Clay Buchholz and Jaime Garcia both carry team options that are by no means a slam dunk to be exercised, and even if they are, the Red Sox and Cardinals could still wind up shopping them.
- RHP Wade Davis, Kansas City Royals
- RHP David Robertson, Chicago White Sox
For whoever misses out on Aroldis Chapman, Kenley Jansen and Mark Melancon among the teams looking for a top-tier closer, a trade for Wade Davis figures to be the fallback plan.
David Robertson is owed $25 million over the next two years, so the White Sox would need to eat some money to move him, but incumbent setup man Nate Jones is ready to step into the closer's role.
- CF Charlie Blackmon (L), Colorado Rockies
- LF Ryan Braun, Milwaukee Brewers
- LF Brett Gardner (L), New York Yankees
- RF Carlos Gonzalez (L), Colorado Rockies
- 2B Ian Kinsler, Detroit Tigers
- RF J.D. Martinez, Detroit Tigers
- C Brian McCann (L), New York Yankees
- CF Andrew McCutchen, Pittsburgh Pirates
If the Tigers do in fact decide to sell aggressively, second baseman Ian Kinsler and right fielder J.D. Martinez appear to be the most likely impact players to be moved.
Brian McCann and Brett Gardner could both be on the way out as the Yankees continue to get younger, and the same goes for Ryan Braun in Milwaukee if the team can find a viable trade partner.
The Rockies will likely be trying to win in the final season of GM Jeff Bridich's contract, but there will be interest once again in the outfield duo of Carlos Gonzalez and Charlie Blackmon.
Perhaps the most intriguing name on the trade market is Andrew McCutchen, as Rob Biertempfel of the Pittsburgh Tribune-Review reported the Pirates intend to shop the five-time All-Star this offseason.
Surprise Move of the Offseason: Marlins-Rays Blockbuster Trade
Earlier this week, I wrote about a potential J.T. Realmuto-for-Jake Odorizzi swap as a win-win trade for the Miami Marlins and Tampa Bay Rays. That wouldn't be the first time those names were discussed between the two teams.
According to Jayson Stark of ESPN.com, the Rays were asking for both Christian Yelich and Realmuto in exchange for Matt Moore or Jake Odorizzi leading up to the trade deadline. That's obviously going to be a non-starter, but it's still easy to view the two sides as a good fit in a potential trade.

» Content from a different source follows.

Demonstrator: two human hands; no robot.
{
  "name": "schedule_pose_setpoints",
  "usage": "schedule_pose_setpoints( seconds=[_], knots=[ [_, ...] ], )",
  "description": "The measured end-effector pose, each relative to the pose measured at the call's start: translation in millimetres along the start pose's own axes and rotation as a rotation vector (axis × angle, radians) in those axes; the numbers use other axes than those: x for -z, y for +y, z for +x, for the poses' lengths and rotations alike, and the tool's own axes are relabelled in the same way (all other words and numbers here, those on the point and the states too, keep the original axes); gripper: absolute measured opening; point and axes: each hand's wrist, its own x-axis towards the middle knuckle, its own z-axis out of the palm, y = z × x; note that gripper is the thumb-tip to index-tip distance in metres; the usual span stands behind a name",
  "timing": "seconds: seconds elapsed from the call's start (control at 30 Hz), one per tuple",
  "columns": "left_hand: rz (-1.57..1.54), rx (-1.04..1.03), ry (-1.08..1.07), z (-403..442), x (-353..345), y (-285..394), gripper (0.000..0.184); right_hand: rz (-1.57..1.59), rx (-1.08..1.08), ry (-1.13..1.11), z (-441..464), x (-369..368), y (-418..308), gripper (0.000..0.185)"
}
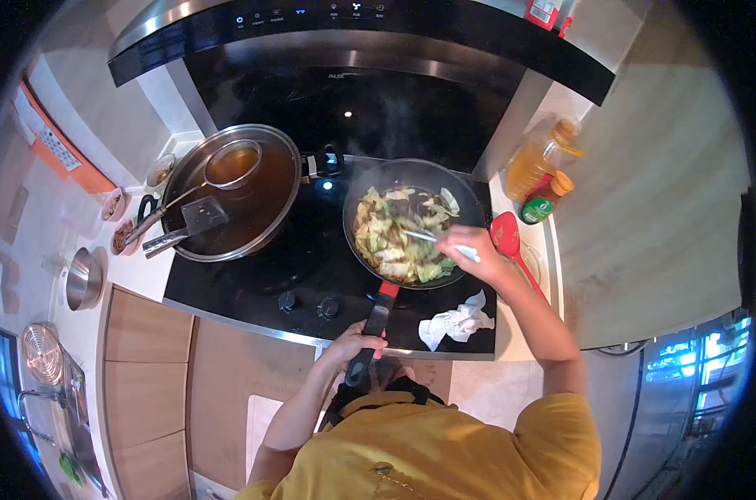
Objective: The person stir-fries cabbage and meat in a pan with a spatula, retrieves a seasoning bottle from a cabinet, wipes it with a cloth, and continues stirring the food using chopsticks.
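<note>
A dark frying pan [469,196] sits on the right side of the black cooktop, with chopped cabbage [382,233] in it and faint steam above. My left hand [354,345] is closed around the pan's black handle [379,321], below the red joint. Over the pan's right edge, my right hand [471,250] grips a slender light-coloured utensil [419,236], whose far end reaches into the cabbage. Its exact shape is blurred. A crumpled white cloth [457,322] lies on the cooktop just below the pan.
At the left, a wide pan of brown liquid [261,200] holds a strainer [234,164] and a metal spatula [203,216]. A red spatula [505,235], an oil bottle [531,165] and a green-labelled bottle [543,202] are on the right. A metal bowl [84,279] stands far left.
</note>
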Motion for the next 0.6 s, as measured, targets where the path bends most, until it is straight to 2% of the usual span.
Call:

Even before the tragic loss of Jose Fernandez, the Marlins were in clear need of more starting pitching. They used 13 different starters last season and finished 26th in the majors with just 63 quality starts, as Wei-Yin Chen disappointed in his first season and no one else was able to help out.
Building a package around Realmuto would undoubtedly be attractive to a Rays team that has long been searching for an answer at the catcher position. The 25-year-old turned in a breakout season in 2016 and is under team control through 2020.
The Marlins could also try to build around center fielder Marcell Ozuna, another low-cost bat who would be a welcome addition to the Rays lineup, even with an abundance of outfielders to begin with. Meanwhile, the Rays have have two valuable commodities in Jake Odorizzi and Drew Smyly as they try to upgrade the offense.
Odorizzi ($4.6 million projected salary) is first-time arbitration eligible this winter, while Smyly ($6.9 million projected salary) is in line for a significant raise over the $3.75 million he made last season.
As the Rays continue to try to navigate the tight purse strings of the franchise, moving one of those players for a pre-arbitration bat such as Realmuto or the cost-effective Ozuna ($4.5 million projected salary) makes a lot of sense.